Billy: Those seats are more than $400.

G1: Billy would know. I was looking for Billy in the picture.

GG: I know where Billy sits (Billy laughs)

G1: The issue is that they introduced the Bulls and the biggest welcome was for Michael Jordan. Butwhat happens when MIchael doesn't play anywhere at all, Scottie moves on, Dennis leaves, Phil Jackson retires...

G2: And they anointed Shaq, this horrible player, to take over the NBA..

G1: And how well did that go over?

Billy: And Grant Hill, who's supposedly now playing better than MIke, was embarrassed the other night by our Bulls.

GG: Is anyone bothered by the triple-double?

G2: Furthermore, the triple-double means that you play on a team without any talent along with you.

GG: Here's a picture of a guy who looks like Dennis Rodman (holds up picture of Mike Ness from Social Distortion)

Billy: Is he on the Bulls? (laughs)

GG: Well this guy might as well be, this is Mike Ness from Social Distortion. Just to show you that the way Dennis Rodman looks is nothing in the rock n' roll world. Are you tattooed?

Billy: No.

GG: The Bulls are the most beloved team, they have the highest winning percentage of games in two years in NBA history.

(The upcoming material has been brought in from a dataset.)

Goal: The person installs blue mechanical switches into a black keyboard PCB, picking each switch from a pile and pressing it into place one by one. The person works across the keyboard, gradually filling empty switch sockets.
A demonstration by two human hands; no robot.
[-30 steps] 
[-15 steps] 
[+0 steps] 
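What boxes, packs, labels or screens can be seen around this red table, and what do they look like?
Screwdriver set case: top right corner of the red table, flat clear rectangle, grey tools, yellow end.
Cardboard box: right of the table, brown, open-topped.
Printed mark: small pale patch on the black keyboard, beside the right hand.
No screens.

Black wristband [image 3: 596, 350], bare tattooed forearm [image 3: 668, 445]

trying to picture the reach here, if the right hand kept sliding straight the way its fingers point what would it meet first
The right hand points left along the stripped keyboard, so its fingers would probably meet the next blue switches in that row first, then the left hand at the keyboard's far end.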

Billy: I think a lot of credit has to absolutely go to Phil Jackson for maintaining such a high standard of playing. I mean obviously he has the most talented player they've ever had, but if you look at the way the reserves play, it's amazing, the consistency of output that they get out of the reserves every night, and I had the chance to talk to Jud Bueschler (Bulls player) the other night and he said, he's been on two or three NBA teams, he said it's the only team he's ever been on where it really is a team. 100% percent a team.

G2: Do you think that this is due to the fact that Jackson has some bright guys on that team, maybe more bright guys than you'd find on other NBA teams.

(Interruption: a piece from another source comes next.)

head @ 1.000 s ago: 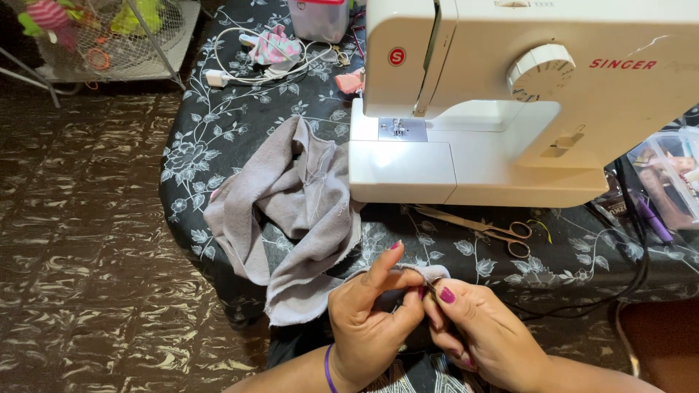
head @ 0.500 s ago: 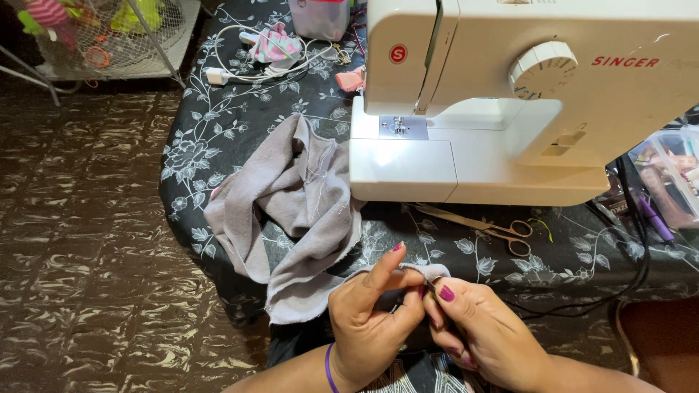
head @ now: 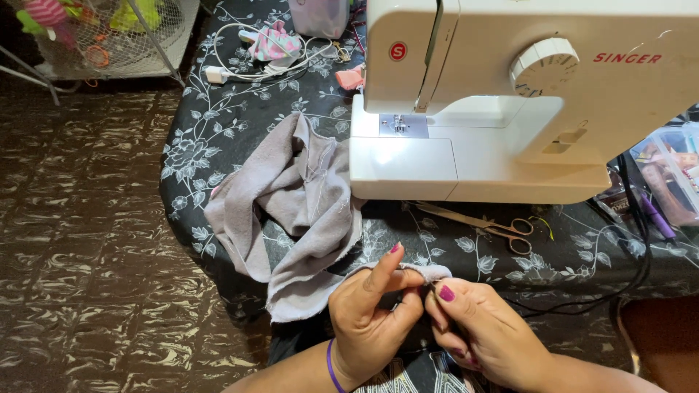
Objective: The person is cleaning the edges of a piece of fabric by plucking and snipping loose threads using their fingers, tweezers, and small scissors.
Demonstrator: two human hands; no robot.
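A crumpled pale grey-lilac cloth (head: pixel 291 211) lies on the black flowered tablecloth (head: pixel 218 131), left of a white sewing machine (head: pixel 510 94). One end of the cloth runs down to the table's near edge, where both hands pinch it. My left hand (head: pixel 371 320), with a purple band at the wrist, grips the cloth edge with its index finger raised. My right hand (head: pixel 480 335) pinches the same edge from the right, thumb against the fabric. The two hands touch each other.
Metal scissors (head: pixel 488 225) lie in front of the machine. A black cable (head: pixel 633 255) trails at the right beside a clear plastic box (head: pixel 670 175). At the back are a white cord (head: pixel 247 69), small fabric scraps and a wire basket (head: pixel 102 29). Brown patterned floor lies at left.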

GG: I don't want to get into the IQ thing, what he has are people, the bench is happy to be doing what they're doing. Role players.

Billy: If [Phil Jackson] could look at this team as a work in progress, which in some way they are, it started when the Bulls defeated those two or three years by Detroit, those pain losses where Jordan and Pippen and all of them started lifting weights and bulking up and they took it to another level, and that level of committment from that team and everyone who's come in since has been imposed upon that if you're gonna be a Bull, you're gonna play this way...it's the way they play offense, it's the way they play defense.

CG: Billy, you were talking about Detroit, wich is the ultimate test of where the Bulls are now. The Pistons were getting old as the Bulls were maturing. And what he was talking about, if all these guys leave, it will be Detroit that will be dominant. You have to remember what Michael and Scottie said, the league is not as good as it was when they broke in.

Billy: There's no team in the NBA right now as a team that is even close. Whether the Bulls are beatable in the end.... definitely Dennis being out because of the suspension, the injury to Luc Longley has definitely taken its toll and you definitely saw the Bulls kind of lag off there in the last road trip.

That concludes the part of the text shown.